What the task asks — Check every line of the material below for the string "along", and return the ones that have it.

Data under study —
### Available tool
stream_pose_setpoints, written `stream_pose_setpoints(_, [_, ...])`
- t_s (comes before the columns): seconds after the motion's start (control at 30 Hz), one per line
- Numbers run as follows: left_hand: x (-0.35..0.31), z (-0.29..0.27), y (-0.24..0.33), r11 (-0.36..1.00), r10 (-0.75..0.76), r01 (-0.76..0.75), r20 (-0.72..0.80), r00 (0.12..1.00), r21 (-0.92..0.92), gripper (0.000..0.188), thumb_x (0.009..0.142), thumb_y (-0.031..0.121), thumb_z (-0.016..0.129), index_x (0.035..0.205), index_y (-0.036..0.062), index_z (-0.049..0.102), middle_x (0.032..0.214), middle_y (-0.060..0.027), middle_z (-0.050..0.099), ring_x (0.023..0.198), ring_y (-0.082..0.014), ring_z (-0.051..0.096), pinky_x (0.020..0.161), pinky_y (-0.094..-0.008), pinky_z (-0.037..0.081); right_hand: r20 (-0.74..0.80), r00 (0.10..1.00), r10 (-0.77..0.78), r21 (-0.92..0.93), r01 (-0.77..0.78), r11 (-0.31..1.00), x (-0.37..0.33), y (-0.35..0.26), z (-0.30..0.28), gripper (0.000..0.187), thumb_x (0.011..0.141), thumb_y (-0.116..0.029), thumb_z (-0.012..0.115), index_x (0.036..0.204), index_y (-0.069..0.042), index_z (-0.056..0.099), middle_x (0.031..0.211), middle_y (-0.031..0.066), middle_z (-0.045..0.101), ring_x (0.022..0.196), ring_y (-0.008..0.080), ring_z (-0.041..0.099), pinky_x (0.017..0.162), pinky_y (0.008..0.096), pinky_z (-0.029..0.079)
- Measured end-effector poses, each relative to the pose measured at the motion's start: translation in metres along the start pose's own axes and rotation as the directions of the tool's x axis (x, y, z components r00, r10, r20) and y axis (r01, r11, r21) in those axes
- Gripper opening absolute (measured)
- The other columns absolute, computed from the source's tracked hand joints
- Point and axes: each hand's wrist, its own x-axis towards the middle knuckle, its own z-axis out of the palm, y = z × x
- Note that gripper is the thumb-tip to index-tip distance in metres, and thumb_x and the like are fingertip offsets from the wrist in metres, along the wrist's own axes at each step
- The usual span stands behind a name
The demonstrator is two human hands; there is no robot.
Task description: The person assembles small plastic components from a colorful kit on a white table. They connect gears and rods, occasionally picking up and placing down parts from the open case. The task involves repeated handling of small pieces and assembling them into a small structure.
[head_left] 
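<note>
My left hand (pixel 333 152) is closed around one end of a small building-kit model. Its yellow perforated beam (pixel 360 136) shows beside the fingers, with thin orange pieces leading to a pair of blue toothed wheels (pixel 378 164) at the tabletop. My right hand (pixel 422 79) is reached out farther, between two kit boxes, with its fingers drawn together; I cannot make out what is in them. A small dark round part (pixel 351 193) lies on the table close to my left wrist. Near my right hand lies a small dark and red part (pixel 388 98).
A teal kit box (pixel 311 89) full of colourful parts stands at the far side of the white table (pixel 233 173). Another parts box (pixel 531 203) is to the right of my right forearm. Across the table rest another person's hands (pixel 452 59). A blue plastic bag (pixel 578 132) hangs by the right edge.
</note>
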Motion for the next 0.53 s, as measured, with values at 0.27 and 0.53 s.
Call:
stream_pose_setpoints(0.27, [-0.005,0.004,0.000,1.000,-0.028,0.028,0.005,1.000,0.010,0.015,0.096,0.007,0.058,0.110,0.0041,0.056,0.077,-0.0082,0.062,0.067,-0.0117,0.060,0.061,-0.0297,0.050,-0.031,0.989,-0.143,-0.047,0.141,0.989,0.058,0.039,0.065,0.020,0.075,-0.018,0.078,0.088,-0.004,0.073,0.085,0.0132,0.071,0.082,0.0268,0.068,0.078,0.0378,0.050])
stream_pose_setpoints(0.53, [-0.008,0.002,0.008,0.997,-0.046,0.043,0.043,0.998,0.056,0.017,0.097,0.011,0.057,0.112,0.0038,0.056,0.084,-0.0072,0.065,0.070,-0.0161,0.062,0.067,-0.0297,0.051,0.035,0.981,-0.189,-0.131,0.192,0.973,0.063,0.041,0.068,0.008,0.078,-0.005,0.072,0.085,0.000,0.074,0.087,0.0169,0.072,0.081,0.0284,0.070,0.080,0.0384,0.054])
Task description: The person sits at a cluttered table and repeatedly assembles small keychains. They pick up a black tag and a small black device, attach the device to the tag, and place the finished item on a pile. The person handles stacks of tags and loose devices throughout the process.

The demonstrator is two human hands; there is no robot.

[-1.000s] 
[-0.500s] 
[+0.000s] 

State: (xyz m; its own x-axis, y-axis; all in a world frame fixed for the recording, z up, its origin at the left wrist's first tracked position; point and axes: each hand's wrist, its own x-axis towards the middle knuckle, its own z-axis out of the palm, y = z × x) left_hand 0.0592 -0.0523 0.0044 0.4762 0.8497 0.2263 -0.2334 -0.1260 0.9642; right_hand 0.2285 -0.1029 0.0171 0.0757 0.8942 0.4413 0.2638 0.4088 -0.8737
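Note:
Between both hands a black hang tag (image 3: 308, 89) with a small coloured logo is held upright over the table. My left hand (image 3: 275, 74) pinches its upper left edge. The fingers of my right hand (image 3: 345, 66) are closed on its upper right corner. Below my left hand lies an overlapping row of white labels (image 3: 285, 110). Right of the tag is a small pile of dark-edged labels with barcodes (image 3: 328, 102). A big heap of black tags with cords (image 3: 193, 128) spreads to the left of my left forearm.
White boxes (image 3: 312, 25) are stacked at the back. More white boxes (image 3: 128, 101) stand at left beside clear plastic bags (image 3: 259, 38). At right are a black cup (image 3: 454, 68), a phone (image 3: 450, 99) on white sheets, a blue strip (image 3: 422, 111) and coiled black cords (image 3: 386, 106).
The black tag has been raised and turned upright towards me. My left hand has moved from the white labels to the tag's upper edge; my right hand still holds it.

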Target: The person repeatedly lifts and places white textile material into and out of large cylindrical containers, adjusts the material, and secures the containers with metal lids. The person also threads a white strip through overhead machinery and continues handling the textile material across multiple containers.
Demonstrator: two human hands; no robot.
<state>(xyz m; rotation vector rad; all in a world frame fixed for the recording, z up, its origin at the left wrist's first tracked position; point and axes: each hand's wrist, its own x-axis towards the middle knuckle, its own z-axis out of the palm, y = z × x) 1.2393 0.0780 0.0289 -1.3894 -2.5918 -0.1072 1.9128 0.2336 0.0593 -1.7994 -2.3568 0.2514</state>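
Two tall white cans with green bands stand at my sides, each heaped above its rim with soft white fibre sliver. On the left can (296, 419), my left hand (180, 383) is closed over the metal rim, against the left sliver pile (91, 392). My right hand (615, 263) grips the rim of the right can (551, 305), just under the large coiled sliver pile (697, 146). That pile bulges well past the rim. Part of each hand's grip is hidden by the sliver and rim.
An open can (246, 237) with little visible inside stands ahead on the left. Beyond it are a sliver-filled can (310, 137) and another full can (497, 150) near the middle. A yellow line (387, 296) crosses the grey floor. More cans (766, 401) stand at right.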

Answer for the task —
- Measured end-effector poses, each relative to the pose measured at the motion's start: translation in metres along the start pose's own axes and rotation as the directions of the tool's x axis (x, y, z components r00, r10, r20) and y axis (r01, r11, r21) in those axes
- Note that gripper is the thumb-tip to index-tip distance in metres, and thumb_x and the like are fingertip offsets from the wrist in metres, along the wrist's own axes at each step

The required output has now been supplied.